Birch had already recognized two of the three figures, and his face broke into an unaccustomed grin. He left Nuse behind and quickly strode to meet his old friend and his nephew.
“Danner, Gerard,” he said, clasping hands warmly with each. Birch was wearing full armor, but neither of the other two were, and he would have crushed them had he embraced them as he wished. “I can’t tell you how good it is to see both of you, much less together.”
Birch smiled in approval of the blue cloak on Danner’s back. Before he could say more, however, Hoil appeared and hoisted his son off his feet into a fierce bear hug. Danner’s breath left him in a whoosh of air, and he awkwardly patted his father’s back and tried to convince Hoil to let him go.
“Hoil, you’re going to kill the boy in your happiness,” Gerard said.
Hoil let Danner go, but his face was bright red and beaming with pride and pleasure. Danner’s fears about his father’s approval melted away as Hoil clapped a hand on each of Danner’s shoulders, gripping the blue material in his strong fingers.
“I’m happy to see you’ve done something with yourself, boy… Danner,” Hoil said. “Far too respectable an occupation for your old man, you understand, but I think it’ll do for you.” He paused. “You wear it well, son.”
Danner wiped tears from his eyes.
“Thanks, dad. I… Thanks.”
“I don’t mean to break up the family reunion before it reaches the cloying stage, but I’m afraid we’re not on a social visit,” Gerard reminded them brusquely. “There’s work yet to be done tonight.”
Hoil scowled at the Red paladin. “I know it’s been a while, Gerard, but were you always this much of a curmudgeon?”
“You were saying, sir?” Danner said before Gerard could reply.
“What’s this?” Birch asked.
“One of The Three is sitting in the middle of that camp, directing its efforts against Nocka,” Gerard said. “He’s posing as an advisor to the emperor of Merishank, but James Tarmin and the others found him out and reported to the Council earlier this afternoon.”

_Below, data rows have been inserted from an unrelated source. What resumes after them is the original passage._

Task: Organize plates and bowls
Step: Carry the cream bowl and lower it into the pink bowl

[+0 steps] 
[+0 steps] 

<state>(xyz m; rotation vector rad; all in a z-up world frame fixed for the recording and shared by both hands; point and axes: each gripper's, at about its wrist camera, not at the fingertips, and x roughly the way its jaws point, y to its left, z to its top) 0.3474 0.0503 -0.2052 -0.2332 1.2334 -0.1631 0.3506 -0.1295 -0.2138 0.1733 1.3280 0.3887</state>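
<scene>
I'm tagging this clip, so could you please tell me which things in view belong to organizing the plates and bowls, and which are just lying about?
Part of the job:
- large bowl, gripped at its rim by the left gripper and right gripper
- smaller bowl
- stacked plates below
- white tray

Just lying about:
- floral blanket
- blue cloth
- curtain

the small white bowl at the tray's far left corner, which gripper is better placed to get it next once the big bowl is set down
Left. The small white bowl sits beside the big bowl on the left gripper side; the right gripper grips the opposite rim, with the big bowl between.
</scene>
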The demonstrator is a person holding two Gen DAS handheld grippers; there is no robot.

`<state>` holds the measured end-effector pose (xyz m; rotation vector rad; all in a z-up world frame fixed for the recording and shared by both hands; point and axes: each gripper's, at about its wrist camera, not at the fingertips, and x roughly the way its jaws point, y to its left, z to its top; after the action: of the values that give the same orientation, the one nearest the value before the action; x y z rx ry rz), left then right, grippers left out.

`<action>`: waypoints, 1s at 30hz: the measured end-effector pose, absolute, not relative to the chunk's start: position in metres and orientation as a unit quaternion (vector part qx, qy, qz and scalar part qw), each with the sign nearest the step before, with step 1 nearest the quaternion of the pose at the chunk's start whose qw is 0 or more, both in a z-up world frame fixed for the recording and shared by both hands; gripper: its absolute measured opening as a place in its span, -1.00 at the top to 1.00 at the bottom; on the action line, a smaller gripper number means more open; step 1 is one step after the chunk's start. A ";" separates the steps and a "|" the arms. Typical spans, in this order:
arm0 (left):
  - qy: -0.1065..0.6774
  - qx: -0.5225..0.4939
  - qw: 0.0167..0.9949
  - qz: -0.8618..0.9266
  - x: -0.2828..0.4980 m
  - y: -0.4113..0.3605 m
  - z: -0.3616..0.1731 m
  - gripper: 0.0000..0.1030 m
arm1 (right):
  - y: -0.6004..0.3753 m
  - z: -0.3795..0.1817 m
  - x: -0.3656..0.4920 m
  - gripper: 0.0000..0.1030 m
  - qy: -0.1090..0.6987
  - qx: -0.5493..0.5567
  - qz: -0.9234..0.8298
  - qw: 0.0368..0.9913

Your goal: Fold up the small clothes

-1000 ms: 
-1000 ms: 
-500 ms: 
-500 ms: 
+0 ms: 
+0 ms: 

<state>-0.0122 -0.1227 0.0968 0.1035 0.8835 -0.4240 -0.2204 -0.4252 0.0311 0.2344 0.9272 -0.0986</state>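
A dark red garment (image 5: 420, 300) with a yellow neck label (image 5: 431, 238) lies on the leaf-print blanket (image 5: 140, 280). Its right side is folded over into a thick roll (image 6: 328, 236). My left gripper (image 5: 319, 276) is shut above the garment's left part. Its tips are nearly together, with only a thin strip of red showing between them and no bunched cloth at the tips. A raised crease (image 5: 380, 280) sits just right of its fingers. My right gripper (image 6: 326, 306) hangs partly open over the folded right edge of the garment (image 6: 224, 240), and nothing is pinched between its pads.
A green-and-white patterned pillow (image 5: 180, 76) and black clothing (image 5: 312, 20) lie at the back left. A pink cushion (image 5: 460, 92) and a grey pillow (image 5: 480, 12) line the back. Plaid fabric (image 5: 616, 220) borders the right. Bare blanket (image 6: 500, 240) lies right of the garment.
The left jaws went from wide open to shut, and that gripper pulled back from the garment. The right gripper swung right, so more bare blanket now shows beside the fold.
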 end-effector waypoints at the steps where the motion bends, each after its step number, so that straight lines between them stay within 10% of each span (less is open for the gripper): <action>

“So they returned safely,” Birch said, relieved.
“Aye, they did,” Gerard said, “but the Council claims there’s not enough evidence to justify the assassination of the advisor. I haven’t received any official orders not to kill him yet, though, thanks to the speed of my young messengers here,” he said, indicating Danner and Trebor, “so we’re going to move in tonight before the Council has a chance to bind our hands.”
“That’s a little underhanded for paladins, isn’t it?” Hoil asked wryly.
“Simple strategy, Hoil,” Gerard said. “If something’s in your way, destroy it or go around it. I’d rather not destroy the Prismatic Council, so I’m going to go around them.”
“Good point,” Hoil said. “When do we leave?”
“We aren’t leaving at any time,” Gerard said pointedly. “Danner, Trebor, and I have a meeting with my company in a few minutes, and we’ll handle it. You can stay here sitting on your ass. I only came out to touch base with you all and to keep you and your elven friends from doing something monumentally stupid around that army.”
“But…”
“Dad, I don’t want to sound rude, but you’d only be in the way,” Danner said. “We’re trained for this sort of thing, and as good as you are, there’s nothing you could do to help, and lots of things you could do to jeopardize our mission.”
Hoil looked at his son in surprise.
“Now see here, Danner, just because you’re wearing that cloak doesn’t give you the right to talk to me that way,” Hoil said with some heat in his voice.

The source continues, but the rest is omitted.